Retype the listing exactly as it stands, and keep every image out.
---
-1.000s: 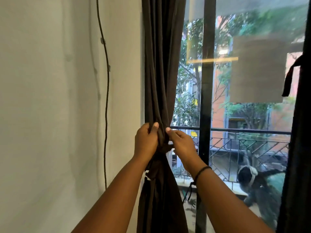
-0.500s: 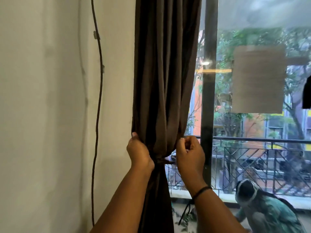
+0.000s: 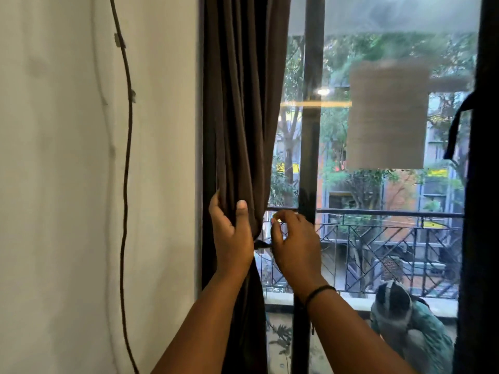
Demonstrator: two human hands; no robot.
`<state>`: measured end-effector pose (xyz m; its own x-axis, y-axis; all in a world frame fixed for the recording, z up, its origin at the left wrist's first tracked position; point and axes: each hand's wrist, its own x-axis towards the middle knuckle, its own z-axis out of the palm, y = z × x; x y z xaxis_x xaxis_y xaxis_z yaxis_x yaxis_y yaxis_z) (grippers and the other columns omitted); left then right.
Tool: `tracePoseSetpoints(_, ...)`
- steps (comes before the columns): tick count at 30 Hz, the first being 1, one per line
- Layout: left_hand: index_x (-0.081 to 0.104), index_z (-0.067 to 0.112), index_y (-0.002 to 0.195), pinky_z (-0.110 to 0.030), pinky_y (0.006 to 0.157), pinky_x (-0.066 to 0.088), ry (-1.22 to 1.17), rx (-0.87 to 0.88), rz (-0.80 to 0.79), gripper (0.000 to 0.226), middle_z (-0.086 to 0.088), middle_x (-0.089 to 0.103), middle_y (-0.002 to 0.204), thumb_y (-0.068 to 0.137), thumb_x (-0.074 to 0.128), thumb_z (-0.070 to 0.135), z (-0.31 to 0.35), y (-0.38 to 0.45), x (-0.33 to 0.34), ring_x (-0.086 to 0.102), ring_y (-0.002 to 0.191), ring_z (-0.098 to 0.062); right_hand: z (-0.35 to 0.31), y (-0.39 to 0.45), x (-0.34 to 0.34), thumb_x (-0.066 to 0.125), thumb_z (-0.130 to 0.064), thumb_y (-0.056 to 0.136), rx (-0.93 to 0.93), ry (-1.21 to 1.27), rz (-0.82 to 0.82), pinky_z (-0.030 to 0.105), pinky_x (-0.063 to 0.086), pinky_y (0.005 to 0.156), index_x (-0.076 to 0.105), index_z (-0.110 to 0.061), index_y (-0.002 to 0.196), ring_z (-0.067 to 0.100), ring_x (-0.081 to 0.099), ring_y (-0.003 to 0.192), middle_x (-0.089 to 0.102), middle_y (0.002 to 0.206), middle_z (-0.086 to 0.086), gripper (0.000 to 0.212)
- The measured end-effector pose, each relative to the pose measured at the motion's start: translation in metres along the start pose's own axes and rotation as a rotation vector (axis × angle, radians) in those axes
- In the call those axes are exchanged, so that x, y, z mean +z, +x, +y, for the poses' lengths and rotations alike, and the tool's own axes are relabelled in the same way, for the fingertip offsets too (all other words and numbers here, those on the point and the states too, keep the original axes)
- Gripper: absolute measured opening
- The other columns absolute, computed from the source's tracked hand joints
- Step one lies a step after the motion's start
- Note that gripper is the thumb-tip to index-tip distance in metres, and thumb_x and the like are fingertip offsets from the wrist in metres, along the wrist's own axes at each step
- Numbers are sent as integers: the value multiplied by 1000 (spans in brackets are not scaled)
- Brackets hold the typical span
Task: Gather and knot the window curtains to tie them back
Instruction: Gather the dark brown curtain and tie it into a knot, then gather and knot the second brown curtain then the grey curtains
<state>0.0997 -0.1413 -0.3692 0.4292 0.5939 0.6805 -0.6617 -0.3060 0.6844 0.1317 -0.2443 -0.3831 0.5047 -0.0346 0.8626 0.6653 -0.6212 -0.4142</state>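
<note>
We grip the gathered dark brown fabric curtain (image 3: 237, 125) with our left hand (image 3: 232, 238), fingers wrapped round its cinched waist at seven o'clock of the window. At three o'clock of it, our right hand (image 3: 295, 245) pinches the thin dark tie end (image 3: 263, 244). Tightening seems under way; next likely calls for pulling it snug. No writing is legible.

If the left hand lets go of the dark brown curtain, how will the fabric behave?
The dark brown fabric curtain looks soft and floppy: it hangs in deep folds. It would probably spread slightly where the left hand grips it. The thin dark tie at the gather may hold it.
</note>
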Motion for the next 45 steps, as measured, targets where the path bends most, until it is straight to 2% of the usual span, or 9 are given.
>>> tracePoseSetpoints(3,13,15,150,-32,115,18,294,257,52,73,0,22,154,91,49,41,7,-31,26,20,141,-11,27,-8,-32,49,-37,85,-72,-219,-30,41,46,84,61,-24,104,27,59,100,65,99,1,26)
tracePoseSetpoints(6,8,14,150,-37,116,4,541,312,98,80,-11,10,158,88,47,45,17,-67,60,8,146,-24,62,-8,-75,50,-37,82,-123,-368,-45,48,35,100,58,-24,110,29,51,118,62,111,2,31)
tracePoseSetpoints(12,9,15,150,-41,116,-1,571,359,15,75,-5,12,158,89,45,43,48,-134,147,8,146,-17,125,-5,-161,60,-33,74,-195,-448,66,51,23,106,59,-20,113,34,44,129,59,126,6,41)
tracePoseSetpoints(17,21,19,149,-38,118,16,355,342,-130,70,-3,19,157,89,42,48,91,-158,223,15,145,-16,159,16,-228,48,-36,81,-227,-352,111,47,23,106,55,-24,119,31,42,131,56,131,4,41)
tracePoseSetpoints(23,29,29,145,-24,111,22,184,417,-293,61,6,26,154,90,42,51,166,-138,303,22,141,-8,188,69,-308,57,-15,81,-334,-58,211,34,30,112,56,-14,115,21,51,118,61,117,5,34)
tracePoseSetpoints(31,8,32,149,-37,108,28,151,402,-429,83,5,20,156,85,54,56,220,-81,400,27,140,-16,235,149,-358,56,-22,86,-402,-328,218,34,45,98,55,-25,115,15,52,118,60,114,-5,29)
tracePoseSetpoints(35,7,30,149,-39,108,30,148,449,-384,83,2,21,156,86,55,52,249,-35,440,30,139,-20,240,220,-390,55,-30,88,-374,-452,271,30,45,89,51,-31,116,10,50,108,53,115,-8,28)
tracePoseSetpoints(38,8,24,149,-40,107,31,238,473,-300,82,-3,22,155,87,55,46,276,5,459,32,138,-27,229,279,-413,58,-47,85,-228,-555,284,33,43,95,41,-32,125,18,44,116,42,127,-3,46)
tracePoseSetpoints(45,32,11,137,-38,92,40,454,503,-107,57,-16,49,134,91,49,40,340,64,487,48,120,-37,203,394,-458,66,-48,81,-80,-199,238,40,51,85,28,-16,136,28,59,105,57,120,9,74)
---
Result for this exercise.
-1.000s: 
-0.500s: 
+0.000s: 
Demonstrator: two human hands; no robot.
`<state>`: measured end-effector pose (xyz m; its own x-axis, y-axis; all in a world frame fixed for the recording, z up, its origin at the left wrist's first tracked position; point and axes: each hand's wrist, its own x-axis towards the middle knuckle, its own z-axis out of the palm, y = z × x; x y z xaxis_x xaxis_y xaxis_z yaxis_x yaxis_y yaxis_z) (grippers and the other columns omitted); left then right.
Tool: `tracePoseSetpoints(_, ...)`
- steps (comes before the columns): tick count at 30 Hz, the first being 1, one per line
- Layout: left_hand: index_x (-0.081 to 0.104), index_z (-0.067 to 0.112), index_y (-0.002 to 0.195), pinky_z (-0.110 to 0.030), pinky_y (0.006 to 0.157), pinky_x (-0.066 to 0.088), ry (-1.22 to 1.17), rx (-0.87 to 0.88), rz (-0.80 to 0.79), gripper (0.000 to 0.226), middle_z (-0.086 to 0.088), middle_x (-0.089 to 0.103), middle_y (-0.002 to 0.204), thumb_y (-0.068 to 0.137), thumb_x (-0.074 to 0.128), thumb_z (-0.070 to 0.135), z (-0.31 to 0.35), y (-0.38 to 0.45), x (-0.33 to 0.34), ring_x (-0.086 to 0.102), ring_y (-0.002 to 0.191), ring_z (-0.098 to 0.062); right_hand: z (-0.35 to 0.31), y (-0.39 to 0.45), x (-0.34 to 0.34), thumb_x (-0.066 to 0.125), thumb_z (-0.130 to 0.064), thumb_y (-0.056 to 0.136), rx (-0.93 to 0.93), ry (-1.21 to 1.27), rz (-0.82 to 0.82), pinky_z (-0.030 to 0.105), pinky_x (-0.063 to 0.086), pinky_y (0.005 to 0.156), index_x (-0.076 to 0.105), index_z (-0.110 to 0.061), index_y (-0.002 to 0.196), ring_z (-0.067 to 0.100), ring_x (-0.081 to 0.099), ring_y (-0.003 to 0.192), middle_x (-0.089 to 0.102), middle_y (0.002 to 0.206), middle_z (-0.086 to 0.086), gripper (0.000 to 0.212)
- The measured end-effector pose, each relative to the pose measured at the motion's start: translation in metres along the start pose's own axes and rotation as a rotation vector (axis × angle, radians) in those axes
- In the call those axes are exchanged, so that x, y, z mean +z, +x, +y, for the poses' lengths and rotations alike, and the tool's own axes are relabelled in the same way, for the fingertip offsets too (all other words and numbers here, those on the point and the states too, keep the original axes)
- Gripper: absolute measured opening
- The other columns absolute, computed from the source's tracked hand joints
- Step one lies a step after the motion's start
- Note that gripper is the thumb-tip to index-tip distance in metres, and thumb_x and the like are fingertip offsets from the wrist in metres, along the wrist's own axes at each step
- Numbers are sent as integers: the value multiplied by 1000 (spans in brackets are not scaled)
- Brackets hold the typical span
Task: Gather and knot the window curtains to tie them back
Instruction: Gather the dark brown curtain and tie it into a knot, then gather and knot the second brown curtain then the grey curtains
<state>0.0997 -0.1413 -0.3692 0.4292 0.5939 0.6805 -0.6617 -0.3060 0.6844 0.1317 -0.2443 -0.3831 0.5047 -0.0346 0.8626 0.6653 -0.6212 -0.4142</state>
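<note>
We grip the gathered dark brown fabric curtain (image 3: 237, 125) with our left hand (image 3: 232, 238), fingers wrapped round its cinched waist at seven o'clock of the window. At three o'clock of it, our right hand (image 3: 295, 245) pinches the thin dark tie end (image 3: 263, 244). Tightening seems under way; next likely calls for pulling it snug. No writing is legible.

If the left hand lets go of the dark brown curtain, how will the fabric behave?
The dark brown fabric curtain looks soft and floppy: it hangs in deep folds. It would probably spread slightly where the left hand grips it. The thin dark tie at the gather may hold it.
</note>
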Motion for the next 45 steps, as measured, targets where the path bends most, until it is straight to 2% of the usual span, or 9 are given.
>>> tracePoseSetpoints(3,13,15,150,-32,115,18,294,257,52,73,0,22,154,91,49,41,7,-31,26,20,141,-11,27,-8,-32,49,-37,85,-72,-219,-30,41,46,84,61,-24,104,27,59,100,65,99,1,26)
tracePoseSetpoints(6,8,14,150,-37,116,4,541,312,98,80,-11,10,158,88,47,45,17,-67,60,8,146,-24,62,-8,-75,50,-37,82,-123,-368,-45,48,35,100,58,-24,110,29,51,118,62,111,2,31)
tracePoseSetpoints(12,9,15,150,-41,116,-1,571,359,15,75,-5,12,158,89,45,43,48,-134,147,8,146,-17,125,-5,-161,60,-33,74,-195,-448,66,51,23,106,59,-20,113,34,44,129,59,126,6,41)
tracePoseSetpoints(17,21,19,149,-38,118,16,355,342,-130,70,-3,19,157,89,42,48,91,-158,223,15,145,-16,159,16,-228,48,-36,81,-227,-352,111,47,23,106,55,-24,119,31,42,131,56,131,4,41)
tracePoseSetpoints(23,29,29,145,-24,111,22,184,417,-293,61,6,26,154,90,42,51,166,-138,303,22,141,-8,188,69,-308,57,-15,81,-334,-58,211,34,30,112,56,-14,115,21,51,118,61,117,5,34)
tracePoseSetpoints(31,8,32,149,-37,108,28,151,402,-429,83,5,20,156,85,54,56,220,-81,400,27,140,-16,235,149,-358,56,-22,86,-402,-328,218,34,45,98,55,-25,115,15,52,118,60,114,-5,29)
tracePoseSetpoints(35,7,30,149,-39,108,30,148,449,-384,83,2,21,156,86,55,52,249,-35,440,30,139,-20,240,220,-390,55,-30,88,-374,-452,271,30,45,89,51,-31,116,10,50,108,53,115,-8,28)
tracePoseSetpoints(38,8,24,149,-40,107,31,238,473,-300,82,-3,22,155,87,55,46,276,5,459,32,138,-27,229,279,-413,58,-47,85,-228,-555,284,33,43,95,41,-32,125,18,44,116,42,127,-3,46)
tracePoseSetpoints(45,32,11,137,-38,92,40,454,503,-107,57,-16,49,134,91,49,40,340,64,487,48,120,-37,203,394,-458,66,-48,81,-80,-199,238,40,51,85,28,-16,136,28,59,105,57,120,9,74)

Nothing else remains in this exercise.